Another cause for concern is the fact that there are no reputable studies in the scientific literature over the medium to long term that have adequately illustrated the interaction between the “human microbiota” and the continued presence of these active ingredients in the air.
“The definition of ‘human microbiota’ refers to the set of microorganisms that physiologically, or sometimes pathologically, live in symbiosis with the human body. Although this microbial population is especially concentrated in the intestinal tract, it is estimated that there are a total of one million microorganisms in the human body. The importance of the microbiota in the maintenance of human health is now fully recognized. The microorganisms that make up the microbiota not only fulfill functions such as metabolism and the immune system, but can also act against the proliferation of pathogens. The relationship between the microbiota and the psychological states of human beings is also becoming increasingly evident. However, the human microbiota can be altered, to a greater or lesser extent, by a number of external factors, including substances or microorganisms in the environment.

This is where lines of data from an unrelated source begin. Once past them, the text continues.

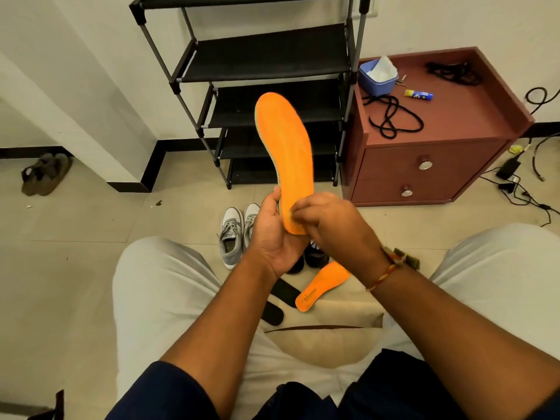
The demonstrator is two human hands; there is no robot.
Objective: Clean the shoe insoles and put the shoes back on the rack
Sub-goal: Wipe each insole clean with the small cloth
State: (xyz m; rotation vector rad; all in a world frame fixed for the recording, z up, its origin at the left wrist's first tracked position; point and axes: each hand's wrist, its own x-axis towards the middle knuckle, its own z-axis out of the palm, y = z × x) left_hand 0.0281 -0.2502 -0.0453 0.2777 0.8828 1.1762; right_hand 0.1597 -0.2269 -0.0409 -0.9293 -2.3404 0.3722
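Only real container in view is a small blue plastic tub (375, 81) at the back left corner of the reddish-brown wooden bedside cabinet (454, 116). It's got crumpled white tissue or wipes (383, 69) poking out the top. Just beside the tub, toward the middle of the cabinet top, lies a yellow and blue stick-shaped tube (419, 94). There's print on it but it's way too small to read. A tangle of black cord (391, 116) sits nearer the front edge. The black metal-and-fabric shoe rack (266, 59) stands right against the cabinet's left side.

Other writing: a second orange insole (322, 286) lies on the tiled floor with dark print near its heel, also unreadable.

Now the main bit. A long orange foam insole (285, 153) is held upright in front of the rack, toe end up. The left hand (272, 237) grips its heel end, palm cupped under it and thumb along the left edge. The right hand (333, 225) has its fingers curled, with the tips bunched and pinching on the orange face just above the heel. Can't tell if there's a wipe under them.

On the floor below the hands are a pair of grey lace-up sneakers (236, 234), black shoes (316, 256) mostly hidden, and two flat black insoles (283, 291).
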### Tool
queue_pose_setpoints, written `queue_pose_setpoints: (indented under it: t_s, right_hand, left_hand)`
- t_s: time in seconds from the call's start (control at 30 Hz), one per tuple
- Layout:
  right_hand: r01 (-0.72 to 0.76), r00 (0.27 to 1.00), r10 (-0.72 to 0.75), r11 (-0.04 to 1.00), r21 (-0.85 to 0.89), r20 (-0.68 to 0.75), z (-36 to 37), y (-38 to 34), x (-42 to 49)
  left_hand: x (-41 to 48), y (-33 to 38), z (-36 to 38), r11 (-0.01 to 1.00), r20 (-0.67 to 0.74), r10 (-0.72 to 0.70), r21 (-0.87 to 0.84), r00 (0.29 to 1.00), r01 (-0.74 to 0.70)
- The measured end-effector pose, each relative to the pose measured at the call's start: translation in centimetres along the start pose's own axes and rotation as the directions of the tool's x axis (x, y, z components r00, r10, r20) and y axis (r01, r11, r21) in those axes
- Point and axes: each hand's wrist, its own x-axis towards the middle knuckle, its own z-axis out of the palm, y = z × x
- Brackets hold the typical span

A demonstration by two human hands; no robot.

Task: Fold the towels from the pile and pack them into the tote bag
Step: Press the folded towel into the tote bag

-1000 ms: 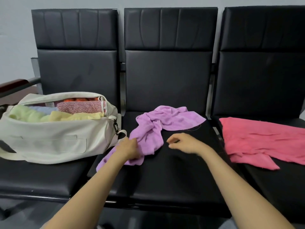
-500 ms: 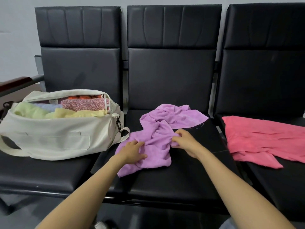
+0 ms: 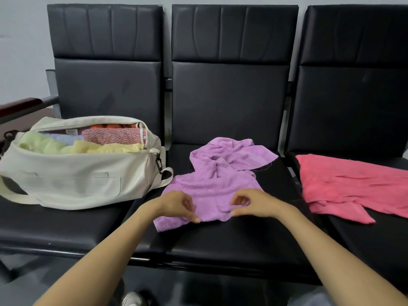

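Note:
A crumpled purple towel (image 3: 217, 180) lies on the middle black seat. My left hand (image 3: 176, 206) pinches its near edge between thumb and fingers. My right hand (image 3: 251, 203) pinches the same near edge a little to the right. A cream tote bag (image 3: 72, 180) stands open on the left seat, holding several folded towels in yellow, green, blue, pink and orange. A pink towel (image 3: 353, 184) lies spread and wrinkled on the right seat.
Three joined black padded seats (image 3: 220, 244) with tall backrests stand against a pale wall. A wooden armrest (image 3: 19, 104) sticks out at the far left. The bag's strap and black clip (image 3: 159, 163) hang toward the middle seat. A shoe (image 3: 132, 299) shows below.
Both hands have drawn the purple towel toward the seat's front edge and moved to its near edge, now pinching it close together. The towel lies wider across the seat.

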Motion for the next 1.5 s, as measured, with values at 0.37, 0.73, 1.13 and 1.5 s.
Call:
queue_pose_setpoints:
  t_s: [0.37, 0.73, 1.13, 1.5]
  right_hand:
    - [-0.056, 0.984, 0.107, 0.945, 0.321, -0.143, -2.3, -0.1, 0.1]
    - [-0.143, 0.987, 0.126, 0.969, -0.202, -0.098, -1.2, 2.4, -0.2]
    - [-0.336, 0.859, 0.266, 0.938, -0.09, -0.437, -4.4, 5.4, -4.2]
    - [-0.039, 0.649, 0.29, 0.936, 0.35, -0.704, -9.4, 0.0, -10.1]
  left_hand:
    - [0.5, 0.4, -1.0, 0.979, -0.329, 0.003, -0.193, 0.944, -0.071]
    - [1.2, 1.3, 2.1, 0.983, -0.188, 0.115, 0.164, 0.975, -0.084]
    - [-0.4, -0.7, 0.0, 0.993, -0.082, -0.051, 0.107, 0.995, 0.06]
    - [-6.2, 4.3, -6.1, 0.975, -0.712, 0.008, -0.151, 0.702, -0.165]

Thus, from a state of equilibrium called “eubiosis” one can move to the opposite condition of “dysbiosis”, to which the increased incidence of so-called “diseases of progress”, such as metabolic, cardiovascular, inflammatory, neurological, psychological and oncological diseases, contributes.
The role that disinfectant molecules present in the air can play in this process is very important. Such disinfectant molecules in low concentrations but over prolonged periods of time have not yet been sufficiently investigated and clarified.
Finally, an aspect that is often overlooked is the maintenance cost of all “continuous disinfection” systems, which sometimes considerably exceeds the costs of traditional monitoring and sanitation activities.
It follows from all the above considerations that the strong pressure of the current market, tending to claim that “active sanitization” is the best way to ensure the hygienic conditions of air handling systems and the rooms they serve.
The conditions of air handling systems and the rooms they serve must be viewed critically.
In no case can these systems be considered as an alternative to a serious hygienic control program, from which sanitation activities will be derived when necessary. In the best case, after having identified the tool that offers the best guarantees in light of the buildings, they can be a complementary tool to it, provided that their operation is closely controlled and monitored over time.